CHICAGO — Even Kirk Ferentz admitted he “didn’t know what to expect” out of Damon Bullock.
And if Bullock’s own head coach felt that way leading up to Iowa’s escape from Soldier Field on Sept. 1, you could forgive people outside the program for having doubts.
Bullock, essentially, was the last man standing at running back. His 10 career carries for 20 yards didn’t comfort fans and observers. They had so little faith in the sophomore that his presence on the field could only be explained by a curse.
Thirty carries, 176 total yards, and a game-winning touchdown run later, we should all have learned our lesson. Let Bullock himself explain.
“We always knew we could run the ball, no matter who it is in the backfield,” he said. “We’ve got a great offensive line, a great coaching staff. It doesn’t matter who’s in the game — we can run the ball.”
Bullock played an outstanding game on Saturday.
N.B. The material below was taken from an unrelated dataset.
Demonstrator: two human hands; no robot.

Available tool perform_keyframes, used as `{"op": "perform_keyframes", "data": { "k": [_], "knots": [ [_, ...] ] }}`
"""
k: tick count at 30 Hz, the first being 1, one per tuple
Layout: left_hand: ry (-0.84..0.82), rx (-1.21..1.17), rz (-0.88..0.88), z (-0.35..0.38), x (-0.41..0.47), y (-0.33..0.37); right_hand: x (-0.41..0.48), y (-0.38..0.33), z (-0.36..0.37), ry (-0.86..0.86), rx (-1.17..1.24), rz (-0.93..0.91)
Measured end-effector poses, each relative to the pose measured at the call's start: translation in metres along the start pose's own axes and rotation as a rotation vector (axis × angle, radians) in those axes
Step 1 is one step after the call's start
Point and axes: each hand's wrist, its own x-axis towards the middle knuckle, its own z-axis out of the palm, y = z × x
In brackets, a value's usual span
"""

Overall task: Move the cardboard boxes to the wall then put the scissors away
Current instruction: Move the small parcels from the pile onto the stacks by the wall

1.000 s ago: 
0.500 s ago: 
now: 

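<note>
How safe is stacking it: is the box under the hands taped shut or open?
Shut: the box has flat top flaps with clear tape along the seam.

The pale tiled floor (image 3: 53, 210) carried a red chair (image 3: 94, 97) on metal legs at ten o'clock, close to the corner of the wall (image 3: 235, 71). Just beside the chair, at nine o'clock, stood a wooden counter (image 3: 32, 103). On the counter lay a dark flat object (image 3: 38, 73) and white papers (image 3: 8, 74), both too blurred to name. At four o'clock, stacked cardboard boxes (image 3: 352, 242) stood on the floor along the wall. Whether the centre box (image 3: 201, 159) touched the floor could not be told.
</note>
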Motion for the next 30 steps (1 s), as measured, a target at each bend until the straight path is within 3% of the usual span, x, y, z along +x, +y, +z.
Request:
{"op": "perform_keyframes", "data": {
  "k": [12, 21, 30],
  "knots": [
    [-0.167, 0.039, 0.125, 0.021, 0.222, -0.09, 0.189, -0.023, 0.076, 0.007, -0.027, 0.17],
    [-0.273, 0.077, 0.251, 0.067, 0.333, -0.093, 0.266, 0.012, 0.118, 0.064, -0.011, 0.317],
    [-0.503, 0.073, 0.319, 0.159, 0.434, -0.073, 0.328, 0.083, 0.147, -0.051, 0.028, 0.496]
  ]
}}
He handled a punishing workload and carried an otherwise struggling offense on his shoulders. But it seems he’s right: it might not matter much who is in the backfield for Iowa.
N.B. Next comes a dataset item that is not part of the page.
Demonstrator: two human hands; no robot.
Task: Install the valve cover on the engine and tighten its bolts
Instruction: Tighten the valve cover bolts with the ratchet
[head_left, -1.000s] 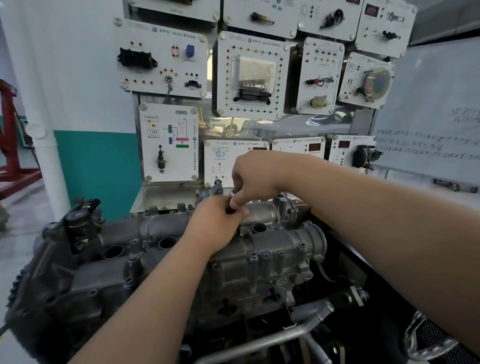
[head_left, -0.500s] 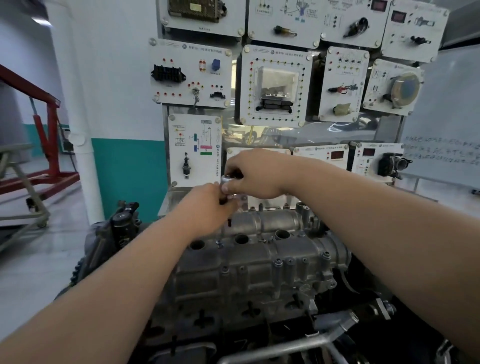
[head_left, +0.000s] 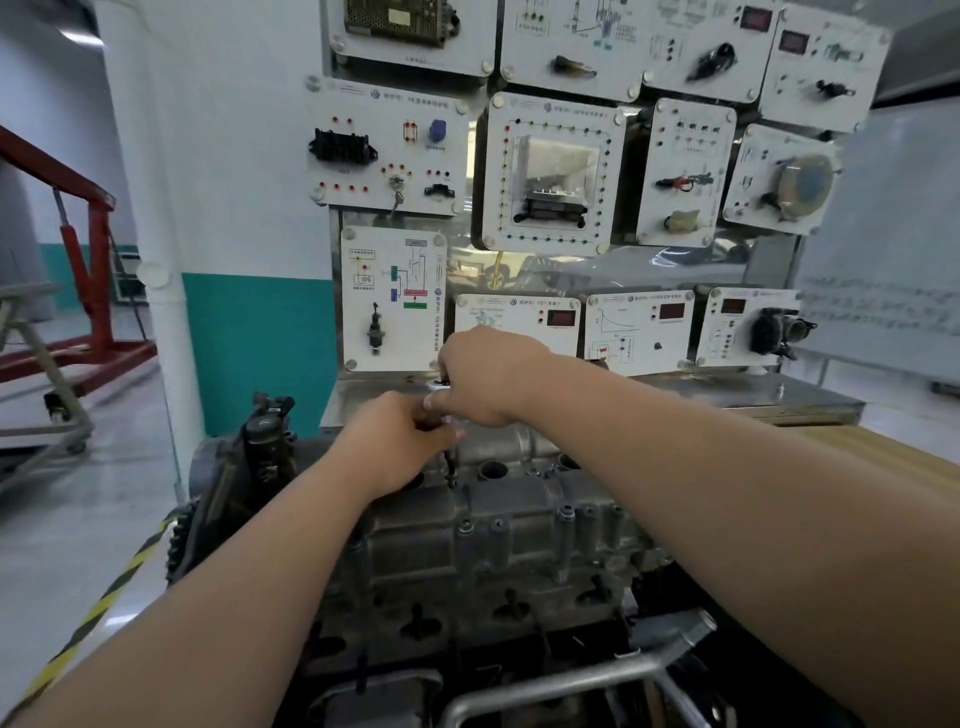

The Hawkeyes have had some hard-to-explain bad luck at running back. They’ve lost a lot of productive players to injuries, transfers, suspensions, and “personal reasons.” But before they vanished from the program, all those backs had first popped up as replacements for other departed runners.
Jewel Hampton tears an ACL in 2009, and Brandon Wegher and Adam Robinson emerge. They leave by the end of the next season, and Marcus Coker is suddenly an impressive workhorse. He transfers, and almost all his backups from last season vanish from the picture?
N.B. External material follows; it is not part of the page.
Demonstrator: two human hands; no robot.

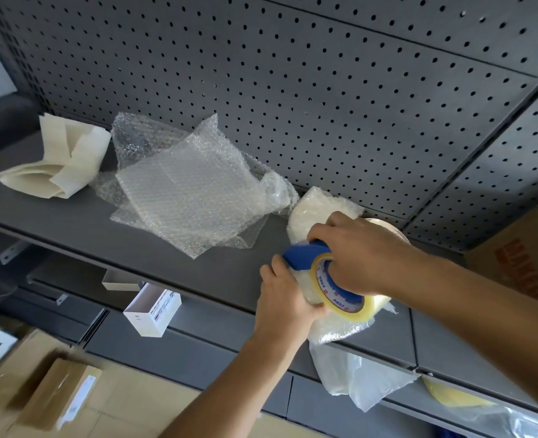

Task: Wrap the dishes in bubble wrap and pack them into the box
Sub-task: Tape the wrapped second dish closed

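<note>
Bubble-wrapped dish [312,213] lies beneath the right hand [365,257].

Two hands [286,295] [362,257], one tape roll [346,303], one wrapped dish [308,213], one bubble-wrap pile [192,191].

1 view, head-worn, wide-angle. looks forward and down along own forearms, from above and in front of grey shelf [71,213]. frame tilted: shelf front edge runs diagonally, high at left, low at right. very near: left hand [285,298], right hand [365,257], tape roll [343,295] and wrapped bundle [308,216] they grip, right of centre. pegboard wall [324,90] fills upper half, farther back. floor boxes [56,393] lower left, well below. straight lines bow near edges.
</note>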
That leaves Bullock. And, to everyone’s great surprise, he can play, too.
The Mansfield, Texas, native was never breathtaking against Northern Iowa. He didn’t plow through, spin around, or hurdle over any tacklers. He just waited patiently for a hole to open, planted and cut through it, and ran until somebody tackled him. It was a steady performance.
And maybe that’s all Iowa needs out of its running backs. Because while the team’s offensive line struggled to protect quarterback James Vandenberg, it opened some big lanes for Bullock in the running game. Especially on his 23-yard touchdown late in the fourth quarter that won the game for the Hawkeyes.
Iowa trailed by 5 points with fewer than three minutes left, needing 9 yards to keep the team’s hopes alive. Despite having a senior quarterback, and after all the hand-wringing over the team’s running-back situation, the Hawkeyes did the only thing that had worked all day. They handed the ball to Bullock.
He turned the corner and saw that crushing blocks from linemen Matt Tobin and Brandon Scherff and tight end C.J. Fiedorowicz had cleared the way to the end zone.
Bullock knew what to do.
“Sprint,” he said. “Run as fast as you can. We needed a touchdown really bad, so when I saw daylight, I had to get there.”
Sounds pretty simple. And, for Hawkeye running backs, maybe it is.